Detroit taps Toronto architects to redesign & revitalize downtown historic district park

The Downtown Detroit Partnership is a partnership of corporate, civic and philanthropic leaders that supports advocates and develops programs and initiatives designed to create a clean, safe, and inviting Downtown Detroit.

On February 24, 2017, the Downtown Detroit Partnership selected architecture firm Public Work to lead a Capitol Park Historic District redesign project this fall.

The Capitol Park Historic District is roughly bounded by Grand River, Woodward and Michigan Avenues, and Washington Boulevard. The district was listed on the National Register of Historic Places in 1999.

Capitol Park itself is a triangular plot of land (now a public park) bounded by Shelby Street, Griswold Street, and State Street. The plot is an artifact of Augustus Woodward‘s 1805 plan for the city of Detroit. The Historic District includes the park and seventeen surrounding buildings for a block in each direction. Buildings within the district include the Farwell Building, the Griswold Building, the David Stott Building, the Detroit Savings Bank Building, and the Industrial Building.

Public Work, based in Toronto, Ontario, Canada was selected out of four finalists in an October, 2016 request for proposals (RFP) to redesign and help bring new life to the historic district. They will present a renovation plan and concept designs to the community for further input and feedback in spring 2017.
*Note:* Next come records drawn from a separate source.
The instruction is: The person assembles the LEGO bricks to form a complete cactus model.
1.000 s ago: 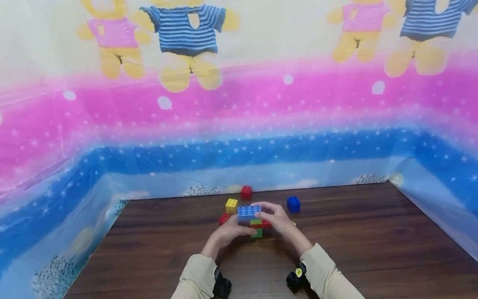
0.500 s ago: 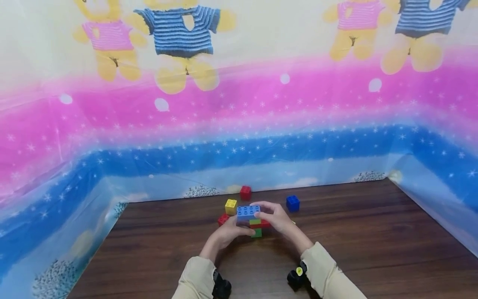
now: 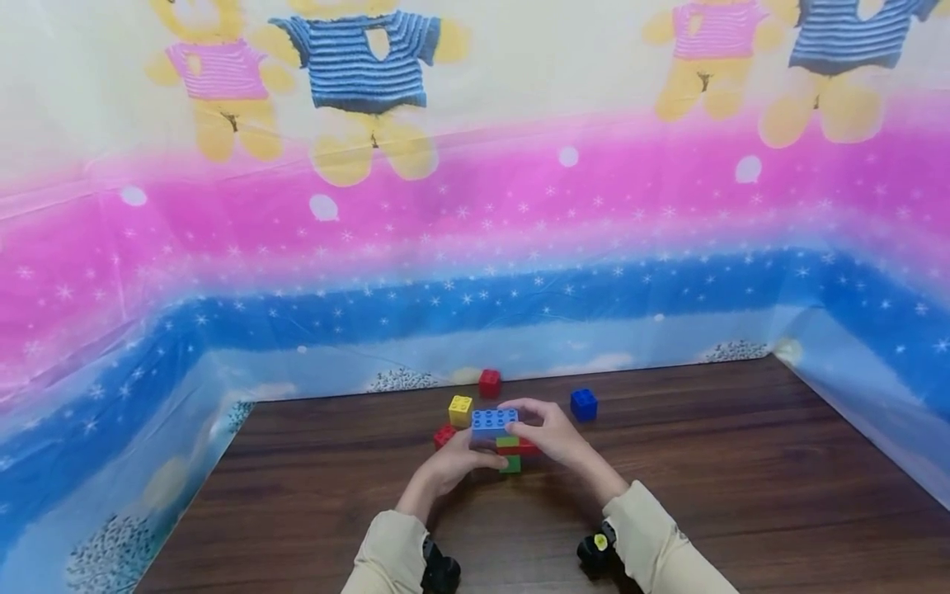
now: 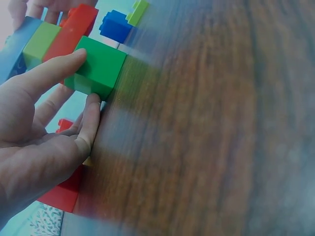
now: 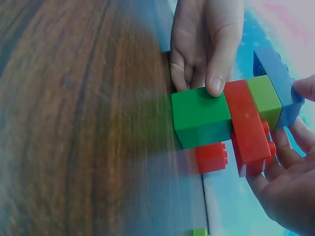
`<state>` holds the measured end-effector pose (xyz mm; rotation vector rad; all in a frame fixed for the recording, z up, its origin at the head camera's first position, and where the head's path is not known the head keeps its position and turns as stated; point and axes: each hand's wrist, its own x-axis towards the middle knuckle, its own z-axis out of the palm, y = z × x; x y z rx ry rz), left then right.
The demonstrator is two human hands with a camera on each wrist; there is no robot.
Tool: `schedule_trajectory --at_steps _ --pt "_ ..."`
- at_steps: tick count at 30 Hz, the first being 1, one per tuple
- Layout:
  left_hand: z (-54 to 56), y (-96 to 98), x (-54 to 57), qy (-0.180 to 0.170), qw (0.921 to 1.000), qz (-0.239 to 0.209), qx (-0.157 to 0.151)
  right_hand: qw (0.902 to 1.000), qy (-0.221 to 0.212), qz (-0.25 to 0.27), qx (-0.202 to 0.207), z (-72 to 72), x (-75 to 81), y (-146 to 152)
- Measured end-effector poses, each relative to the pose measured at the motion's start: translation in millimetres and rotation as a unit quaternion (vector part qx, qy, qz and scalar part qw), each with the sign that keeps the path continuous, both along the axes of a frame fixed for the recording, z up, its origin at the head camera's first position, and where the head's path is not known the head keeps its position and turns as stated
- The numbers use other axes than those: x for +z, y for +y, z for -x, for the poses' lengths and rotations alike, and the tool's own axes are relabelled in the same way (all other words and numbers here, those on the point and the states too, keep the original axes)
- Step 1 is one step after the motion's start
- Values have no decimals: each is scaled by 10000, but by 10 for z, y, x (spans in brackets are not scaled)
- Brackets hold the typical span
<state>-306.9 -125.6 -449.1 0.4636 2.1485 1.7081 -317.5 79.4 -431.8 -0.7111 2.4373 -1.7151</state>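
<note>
A tower of toy building bricks stands between both hands. At its foot is a green brick (image 5: 202, 115), with a long red brick (image 5: 248, 130) across it. Above that comes a lime brick (image 5: 264, 101), and a blue brick (image 3: 493, 422) with several studs tops the tower. My left hand (image 3: 445, 464) grips the green brick low down, thumb on its near side and fingers behind, as the left wrist view shows. My right hand (image 3: 552, 433) pinches the blue brick at its right end, thumb in front. Part of the red brick is hidden behind the right hand in the head view.
Behind the hands lie a yellow brick (image 3: 460, 410), a red brick (image 3: 489, 383) and a dark blue brick (image 3: 584, 404). Another red brick (image 3: 444, 436) sits beside the left hand. A lime piece (image 4: 137, 12) shows near the dark blue one. A printed cloth wall (image 3: 475, 326) borders the wooden table (image 3: 742, 462).
The right forearm has shifted slightly to the right. Both hands keep their hold, and the tower looks the same.
</note>
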Motion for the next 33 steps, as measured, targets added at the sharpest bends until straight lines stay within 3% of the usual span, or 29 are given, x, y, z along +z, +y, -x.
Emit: schedule_trajectory --at_steps 6,12,17,23,33 --pt "-7 -16 0 -20 10000 22 80 9996 266 -80 -76 7 -1 13" --pt "-1 -10 4 -20 9999 37 110 9996 91 156 -222 -15 53 102" --pt "2 -1 -3 -37 9998 85 148 9988 247 147 -399 -23 90 207" --pt "-1 8 0 -76 9997 106 223 9954 431 21 -857 6 78 351" --pt "9 3 -12 -158 9997 42 190 9900 54 -468 -1332 42 -12 547"
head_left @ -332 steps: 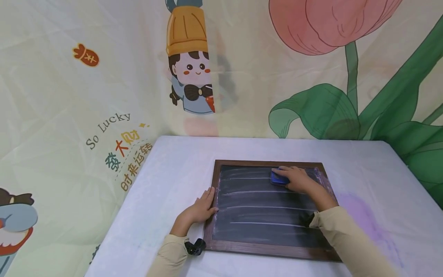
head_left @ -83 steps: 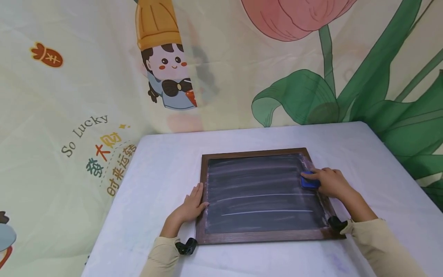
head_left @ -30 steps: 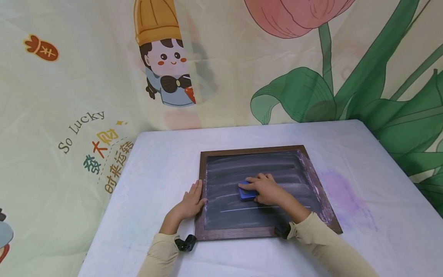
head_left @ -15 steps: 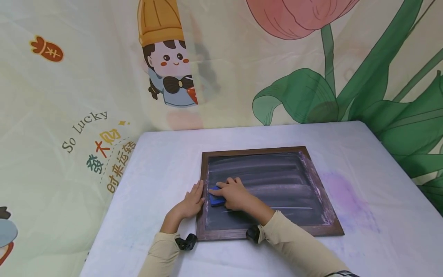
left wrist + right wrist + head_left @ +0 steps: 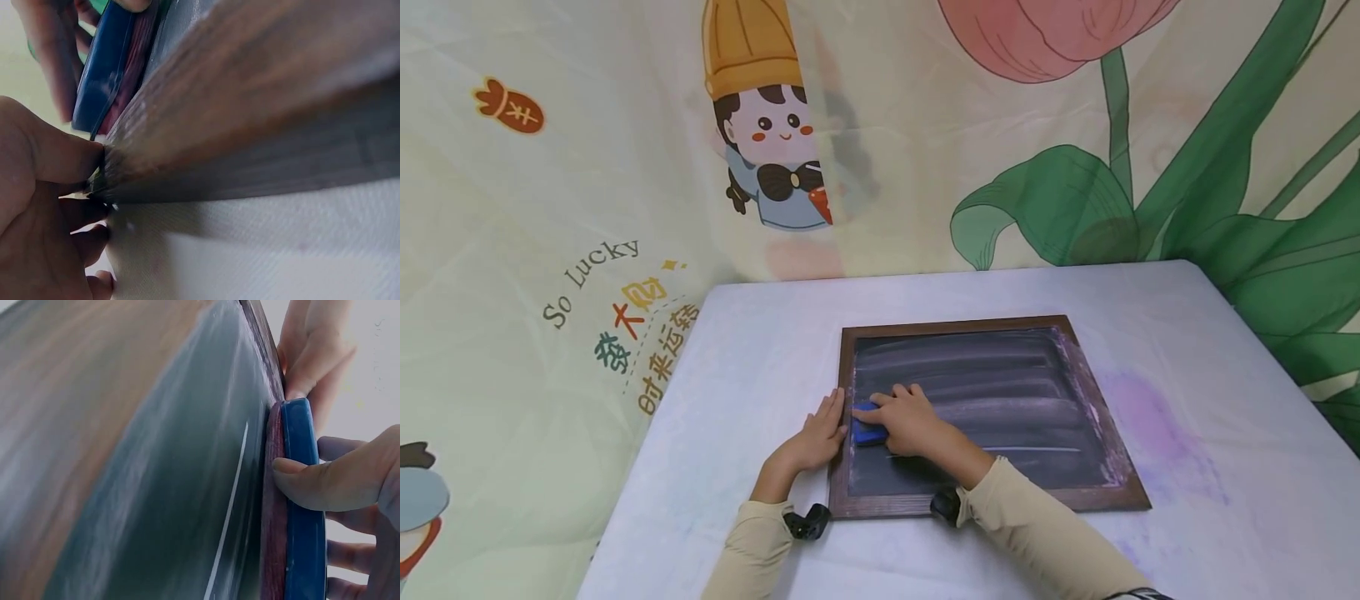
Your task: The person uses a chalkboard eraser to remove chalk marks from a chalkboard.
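A framed blackboard (image 5: 972, 472) lies on the table. My left hand (image 5: 809, 442) rests at its left edge, fingers straight along the wooden frame (image 5: 206, 106) and thumb on top of it. My right hand (image 5: 913, 423) grips a blue chalkboard eraser (image 5: 305, 544) by its sides, thumb on the near side. The eraser's reddish pad (image 5: 274, 544) lies against the board at its left side, close to my left thumb. A white chalk line (image 5: 1030, 450) crosses the lower board, partly hidden behind my right hand. Smeared chalk bands cover the upper part.
The white-covered table (image 5: 760, 350) carries a purple chalk smudge (image 5: 1150, 417) right of the board. A printed cloth (image 5: 895, 167) hangs behind. Black wrist cameras (image 5: 807, 522) sit at both wrists, near the board's lower edge.
My right hand has wiped the eraser from the right edge leftward, smearing the third chalk line; earlier the upper lines were smeared too. It stays at the left in the last half second. Left hand stays put.
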Demonstrator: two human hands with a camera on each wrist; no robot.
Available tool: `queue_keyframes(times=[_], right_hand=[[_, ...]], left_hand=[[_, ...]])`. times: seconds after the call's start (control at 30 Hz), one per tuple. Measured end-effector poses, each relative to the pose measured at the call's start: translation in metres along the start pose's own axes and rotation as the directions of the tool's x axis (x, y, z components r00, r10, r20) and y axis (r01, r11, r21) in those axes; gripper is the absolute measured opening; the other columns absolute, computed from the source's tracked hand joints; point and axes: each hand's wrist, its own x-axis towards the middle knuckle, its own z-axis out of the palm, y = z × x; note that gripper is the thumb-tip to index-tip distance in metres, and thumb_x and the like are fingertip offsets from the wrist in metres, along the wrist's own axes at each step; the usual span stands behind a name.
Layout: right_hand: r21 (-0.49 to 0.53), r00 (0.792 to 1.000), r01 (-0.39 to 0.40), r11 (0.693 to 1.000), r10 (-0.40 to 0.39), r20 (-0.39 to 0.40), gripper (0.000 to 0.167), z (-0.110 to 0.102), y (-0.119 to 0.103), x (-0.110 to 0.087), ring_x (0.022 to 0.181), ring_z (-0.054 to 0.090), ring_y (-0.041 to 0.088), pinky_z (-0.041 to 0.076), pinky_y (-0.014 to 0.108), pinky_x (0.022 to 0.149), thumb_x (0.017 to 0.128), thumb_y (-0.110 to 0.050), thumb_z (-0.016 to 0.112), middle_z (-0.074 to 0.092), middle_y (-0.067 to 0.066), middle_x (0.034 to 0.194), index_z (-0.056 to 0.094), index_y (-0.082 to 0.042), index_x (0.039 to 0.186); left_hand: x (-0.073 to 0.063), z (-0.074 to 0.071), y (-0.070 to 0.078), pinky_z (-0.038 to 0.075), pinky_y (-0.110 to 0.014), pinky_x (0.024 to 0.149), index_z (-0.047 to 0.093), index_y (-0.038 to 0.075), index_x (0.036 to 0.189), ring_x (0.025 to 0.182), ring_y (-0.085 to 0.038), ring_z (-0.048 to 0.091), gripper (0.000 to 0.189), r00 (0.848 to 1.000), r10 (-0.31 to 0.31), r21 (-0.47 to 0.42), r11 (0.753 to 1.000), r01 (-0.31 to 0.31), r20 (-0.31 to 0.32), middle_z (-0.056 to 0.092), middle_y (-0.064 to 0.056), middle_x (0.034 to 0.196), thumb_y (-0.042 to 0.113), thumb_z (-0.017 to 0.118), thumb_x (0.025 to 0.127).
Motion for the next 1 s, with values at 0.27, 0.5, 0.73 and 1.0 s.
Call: queue_keyframes(times=[0.27, 0.5, 0.73, 1.0], right_hand=[[0.023, 0.999, -0.041, 0.999, 0.041, -0.009, 0.062, 0.004, 0.020, -0.013, 0.109, 0.048, 0.026, 0.036, 0.041, 0.086, 0.078, -0.012, 0.067, 0.049, 0.002, 0.136, 0.048, -0.036, 0.132], [0.099, 0.997, -0.077, 0.992, 0.080, -0.022, 0.062, 0.003, 0.038, -0.031, 0.107, 0.048, 0.027, 0.035, 0.042, 0.085, 0.078, -0.010, 0.067, 0.049, 0.005, 0.136, 0.048, -0.034, 0.132], [0.133, 0.992, -0.116, 0.984, 0.121, -0.031, 0.061, 0.005, 0.066, -0.053, 0.108, 0.048, 0.031, 0.034, 0.046, 0.085, 0.077, -0.007, 0.068, 0.050, 0.009, 0.134, 0.051, -0.030, 0.130], [0.114, 0.977, -0.187, 0.976, 0.196, -0.079, 0.061, 0.009, 0.114, -0.097, 0.111, 0.048, 0.040, 0.035, 0.056, 0.085, 0.073, -0.006, 0.071, 0.051, 0.015, 0.131, 0.054, -0.024, 0.129]], left_hand=[[-0.001, 0.001, 0.000, 0.008, -0.063, 0.106, 0.005, -0.008, 0.143, 0.138, -0.042, 0.005, 0.059, 1.000, 0.015, 0.001, 1.000, -0.015, -0.020, 0.007, -0.027, 0.149, 0.009, 0.035, 0.096], [-0.001, 0.001, 0.001, 0.006, -0.063, 0.106, 0.006, -0.008, 0.143, 0.138, -0.043, 0.004, 0.058, 0.999, 0.024, -0.009, 1.000, -0.024, -0.026, 0.007, -0.027, 0.150, 0.008, 0.034, 0.096], [0.002, 0.003, 0.001, 0.006, -0.062, 0.107, 0.004, -0.008, 0.143, 0.139, -0.042, 0.004, 0.059, 1.000, 0.017, -0.005, 1.000, -0.017, -0.009, 0.005, -0.027, 0.150, 0.010, 0.034, 0.096], [0.002, 0.001, 0.000, 0.007, -0.062, 0.106, 0.003, -0.009, 0.143, 0.138, -0.043, 0.004, 0.060, 1.000, 0.024, -0.003, 1.000, -0.024, -0.015, 0.005, -0.027, 0.150, 0.011, 0.035, 0.096]])
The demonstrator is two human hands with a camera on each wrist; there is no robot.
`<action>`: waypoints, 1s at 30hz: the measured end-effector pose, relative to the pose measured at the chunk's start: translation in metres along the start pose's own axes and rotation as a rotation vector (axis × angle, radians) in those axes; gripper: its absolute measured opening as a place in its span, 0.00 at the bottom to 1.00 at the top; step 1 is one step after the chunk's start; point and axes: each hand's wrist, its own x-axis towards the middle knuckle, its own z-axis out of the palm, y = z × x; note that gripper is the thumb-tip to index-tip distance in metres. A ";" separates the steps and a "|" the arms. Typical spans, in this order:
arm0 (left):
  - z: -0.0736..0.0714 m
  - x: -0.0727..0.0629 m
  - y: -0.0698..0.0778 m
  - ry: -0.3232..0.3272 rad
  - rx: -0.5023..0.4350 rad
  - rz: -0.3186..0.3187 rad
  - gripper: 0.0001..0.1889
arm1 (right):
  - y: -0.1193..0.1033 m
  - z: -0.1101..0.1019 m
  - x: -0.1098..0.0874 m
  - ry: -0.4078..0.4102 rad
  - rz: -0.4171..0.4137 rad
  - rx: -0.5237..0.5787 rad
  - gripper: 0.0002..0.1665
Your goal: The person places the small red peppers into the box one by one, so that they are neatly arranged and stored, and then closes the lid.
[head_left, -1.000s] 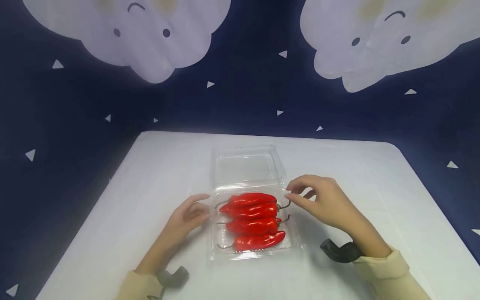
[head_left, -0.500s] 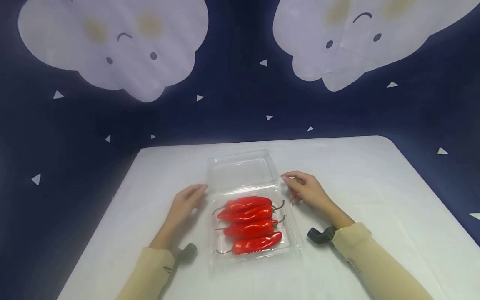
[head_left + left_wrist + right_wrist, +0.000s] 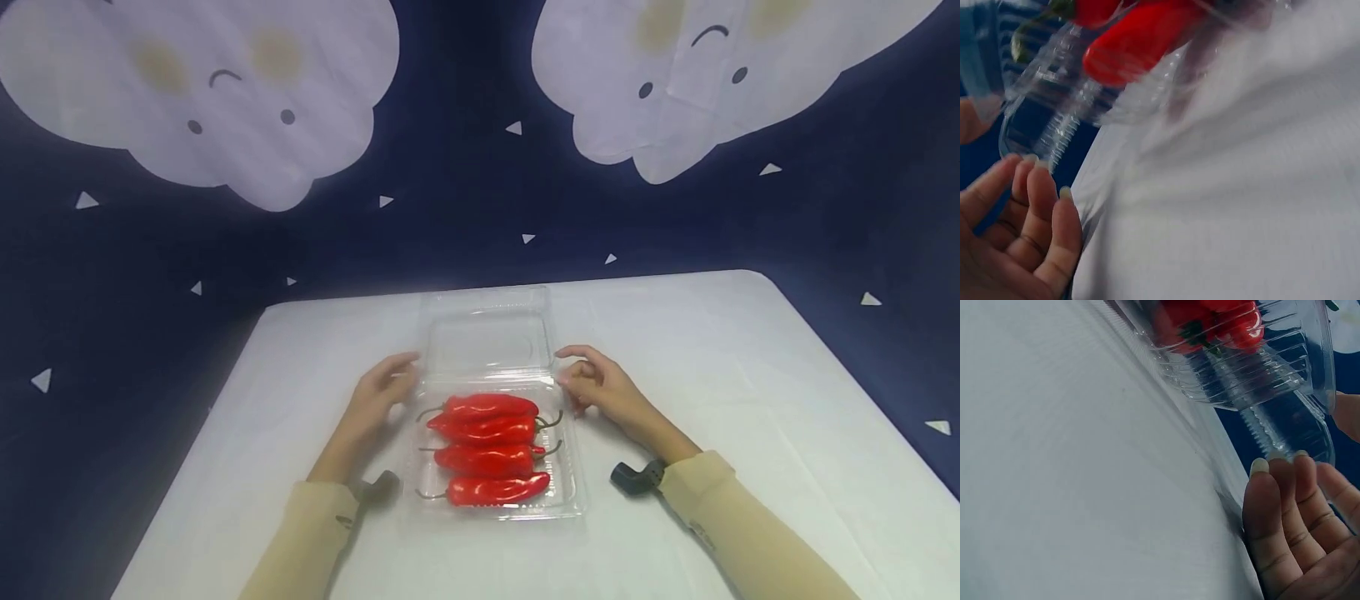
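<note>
A clear plastic clamshell box [image 3: 570, 492] lies with its lid [image 3: 487, 346] folded back toward the far side. Several red peppers [image 3: 487, 460] with thin green stems lie side by side in its base. My left hand [image 3: 372, 398] is at the lid's left side, fingers loosely bent. In the left wrist view, its fingertips [image 3: 1040, 178] come right up to the lid's ribbed edge. My right hand [image 3: 606, 392] stands at the lid's right side, index finger stretched toward it. Seen from the right wrist, those fingertips [image 3: 1261, 469] are right at the lid's edge.
A white cloth [image 3: 712, 375] covers the table. Behind it hangs a dark blue backdrop [image 3: 450, 242] printed with clouds and small triangles. A black curved piece [image 3: 636, 477] sits at the right wrist, and a similar one [image 3: 381, 487] at the left.
Both hands have moved from beside the pepper-filled base to the two sides of the lid. The head view has tilted up and shifted; the peppers stay in the base.
</note>
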 end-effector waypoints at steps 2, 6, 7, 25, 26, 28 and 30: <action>0.000 0.000 0.000 -0.031 -0.047 0.032 0.26 | 0.000 -0.002 -0.002 0.012 -0.034 -0.004 0.31; 0.003 0.002 0.006 -0.058 -0.081 0.122 0.30 | -0.005 -0.006 -0.005 0.079 -0.117 -0.040 0.31; 0.004 0.002 0.007 -0.051 -0.075 0.135 0.31 | -0.007 -0.007 -0.006 0.095 -0.134 -0.054 0.31; 0.014 0.004 0.003 0.089 -0.032 0.203 0.19 | -0.017 -0.008 0.001 0.204 -0.211 -0.148 0.19; 0.015 0.005 0.001 0.089 -0.024 0.205 0.18 | -0.016 -0.008 0.001 0.207 -0.208 -0.150 0.18; 0.016 0.006 -0.002 0.094 -0.006 0.190 0.16 | -0.015 -0.009 0.002 0.213 -0.199 -0.159 0.15; 0.018 0.008 -0.004 0.105 0.020 0.165 0.15 | -0.015 -0.010 0.002 0.214 -0.181 -0.154 0.13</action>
Our team looks forward to continuing the process with the community to create a design for Capitol Park that can dramatize the experience of place and revive this dormant space as the engaging, vibrant heart of this historic district,” said Marc Ryan and Adam Nicklin, co-founders and principals of Public Work. “We see the resurgence of Capitol Park as an opportunity to create a meaningful dialogue with the many layers of the site’s history, while projecting a bold future for this unique place. We are thrilled to be part of an initiative that will prioritize the cultivation of life in the public realm as part of the larger urban transformations taking place in Detroit.

Capitol Park’s redesign is intended to create a more engaging space for residents and visitors, provide park amenities, and support new and existing businesses in the area.

Groundbreaking is expected to begin in fall 2017, with completion anticipated for spring 2018. The park will be funded by DPP through their private sector partners.

Photo credit: Downtown Detroit Partnership

See Crain’s Detroit Business article by Tyler Clifford.

See DBusiness article by Stephanie Shenouda.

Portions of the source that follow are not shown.